1.  Each girl picks a plain white envelope and writes their name on the back.  That way they don't fight about the color petals.  They get what they get.  Then recollect the envelopes.
2.  Leader picks an envelope at random and gives each girl and each leader a petal.  The girl whose envelope it is goes into the other room with one of the leaders to chose a word for themselves and so they will be surprised later.
3.  Have each girl pick a positive attribute to put on the petal. (My girls started to get over-excited and by the end they were putting down 2-3 words.  I didn't discourage this. )
4.  Collect all the petals and put them back in the labeled envelope.
5.  Repeat with each girl.
6.  After meeting, assemble garden to display later.

The girls really loved this activity.  They loved that they got to go into another room and make one for themselves and they loved making the petals for their friends.  I didn't have one incidence of meanness or of a girl having trouble finding a positive word.

Close Up

I wanted to have the whole project ready to display for our Tea Party the next week, but one of our girls was absent.  I sent home for her a petal for each girl, but it wasn't back in time, so, instead, I had the poster ready for the final celebration.  The downside of that is that the excitement about the poster had waned a lot. I wish I could have had it ready for the next time they met and maybe left space to add the absent girls' later.

Vi the Violet Project

Vi was a easy and straightforward flower to make.  I added the dipped petals and felt leaves to mix it up a little.

My Vi

1.  Pictures of real violets. (I also had a real African Violet plant)

2.  Purple cardstock.
3.  Dixie cups.
4.  Washable white tempera paint.
Small paper plates.
6.   Petal templates.

7.  Dark green felt.
8.  Leaf template.

9.  Red and/or pink sharpie.
10.  Glue.
11.  Stapler.
12.  Googly eyes.
13.  Green pipe-cleaners.

Pre-meeting Prep:
1.  Use leaf template to cut out two leaves per girl from green felt.  (Like with Gerri, I made the template from printing out a picture of a leaf, gluing it onto an old manila folder, and cutting it out.)
2.  Cut out five purple petals per girl  from cardstock (and maybe a few extras just in case).
3.  Cut pipe-cleaners into 1/2 ( one per girl) and 1/4 (two per girl) lengths.
A Scout's Vi
4.  Lay out at each girl's spot a paper plate with their name on it and five petals.  In the center of the table lay out 2 dixie cups filled half way with equal parts white paint and water.

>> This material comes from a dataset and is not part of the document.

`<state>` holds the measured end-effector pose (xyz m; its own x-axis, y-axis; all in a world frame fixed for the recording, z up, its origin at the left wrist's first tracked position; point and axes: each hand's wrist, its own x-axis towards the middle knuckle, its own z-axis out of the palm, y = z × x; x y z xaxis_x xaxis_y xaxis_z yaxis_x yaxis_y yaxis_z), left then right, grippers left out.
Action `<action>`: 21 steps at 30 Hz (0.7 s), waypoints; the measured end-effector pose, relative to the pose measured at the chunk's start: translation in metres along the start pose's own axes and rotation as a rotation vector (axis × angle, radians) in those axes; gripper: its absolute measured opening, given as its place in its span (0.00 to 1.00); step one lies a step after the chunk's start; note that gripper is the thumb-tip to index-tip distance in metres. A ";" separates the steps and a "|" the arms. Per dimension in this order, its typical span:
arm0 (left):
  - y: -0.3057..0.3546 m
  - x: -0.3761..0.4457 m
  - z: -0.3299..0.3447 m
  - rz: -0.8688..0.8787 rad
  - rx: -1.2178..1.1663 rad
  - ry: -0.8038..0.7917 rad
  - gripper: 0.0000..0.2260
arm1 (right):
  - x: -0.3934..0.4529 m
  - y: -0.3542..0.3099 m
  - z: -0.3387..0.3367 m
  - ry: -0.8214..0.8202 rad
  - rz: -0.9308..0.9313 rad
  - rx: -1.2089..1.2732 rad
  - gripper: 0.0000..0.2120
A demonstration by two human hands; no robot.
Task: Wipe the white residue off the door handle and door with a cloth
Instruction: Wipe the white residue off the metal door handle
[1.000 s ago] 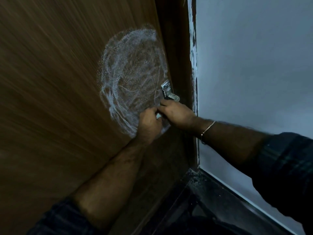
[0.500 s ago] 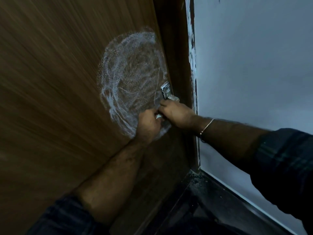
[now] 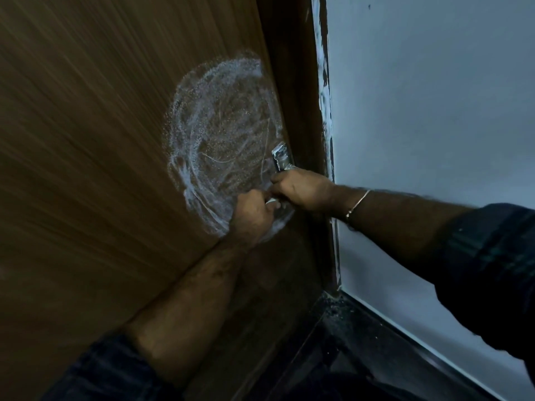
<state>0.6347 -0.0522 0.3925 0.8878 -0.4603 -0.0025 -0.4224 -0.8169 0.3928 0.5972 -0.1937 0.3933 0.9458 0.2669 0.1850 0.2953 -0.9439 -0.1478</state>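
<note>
both hands meet at the door handle (image 3: 282,160) on the wooden door (image 3: 101,169), the right hand (image 3: 304,191) curled round it, the left hand (image 3: 253,215) pinching something pale, perhaps the cloth; the white residue (image 3: 220,140) looks unwiped, so sweeping strokes should come next.

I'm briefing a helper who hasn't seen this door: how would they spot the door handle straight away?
Start with the big brown wooden door and find the round patch of white residue smeared on it. At that patch's right edge, near the dark door frame, sits the door handle, just above the right hand. It is the only shiny metal piece there, streaked white.
</note>
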 end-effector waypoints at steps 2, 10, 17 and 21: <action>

1.  As the girls come in and take their seats, show them how to dip the pointy, middle part of the petals into the paint.
2.  Place the dipped petals on the paper plate to set aside for later.

Later in meeting:
1.  After splitting girls into two groups, have them get their garden poster and begin gluing down the longest pipe-cleaner for the stem and the two smaller for the leaves.
Another Scouts' Vi
2. Place real violet plant in the center if you have one.  Have leader go around and staple down the stems as the girls pass around pictures of real violets.
3.  Have the girls assemble the petals into a flower and glue down.
4.  Girls glue leaves at end of branches.
5.  Girls glue on googly eyes and draw on mouth.

Practice being a Hostess

While my half of the girls were making Vi the Violet with me, my Co-leader was working with the other group on how to greet people when they came to the upcoming Tea Party the next week.  They practiced the Girl Scout Handshake and welcoming their Brownie guest.

Closing Circle: 

We did the Friendship squeeze and we reminded the girls about the Mother-Daughter Tea Party coming up and how we had guest Girl Scouts coming who we needed to welcome and treat as sisters.

The girls had the usual handout for "Being a Sister to Every Girl Scout" and were asked to read chapter 4 in the Daisy Flower Garden Journey book before the next meeting.  They were also given paper flowers to decorate so we could put them up at the party.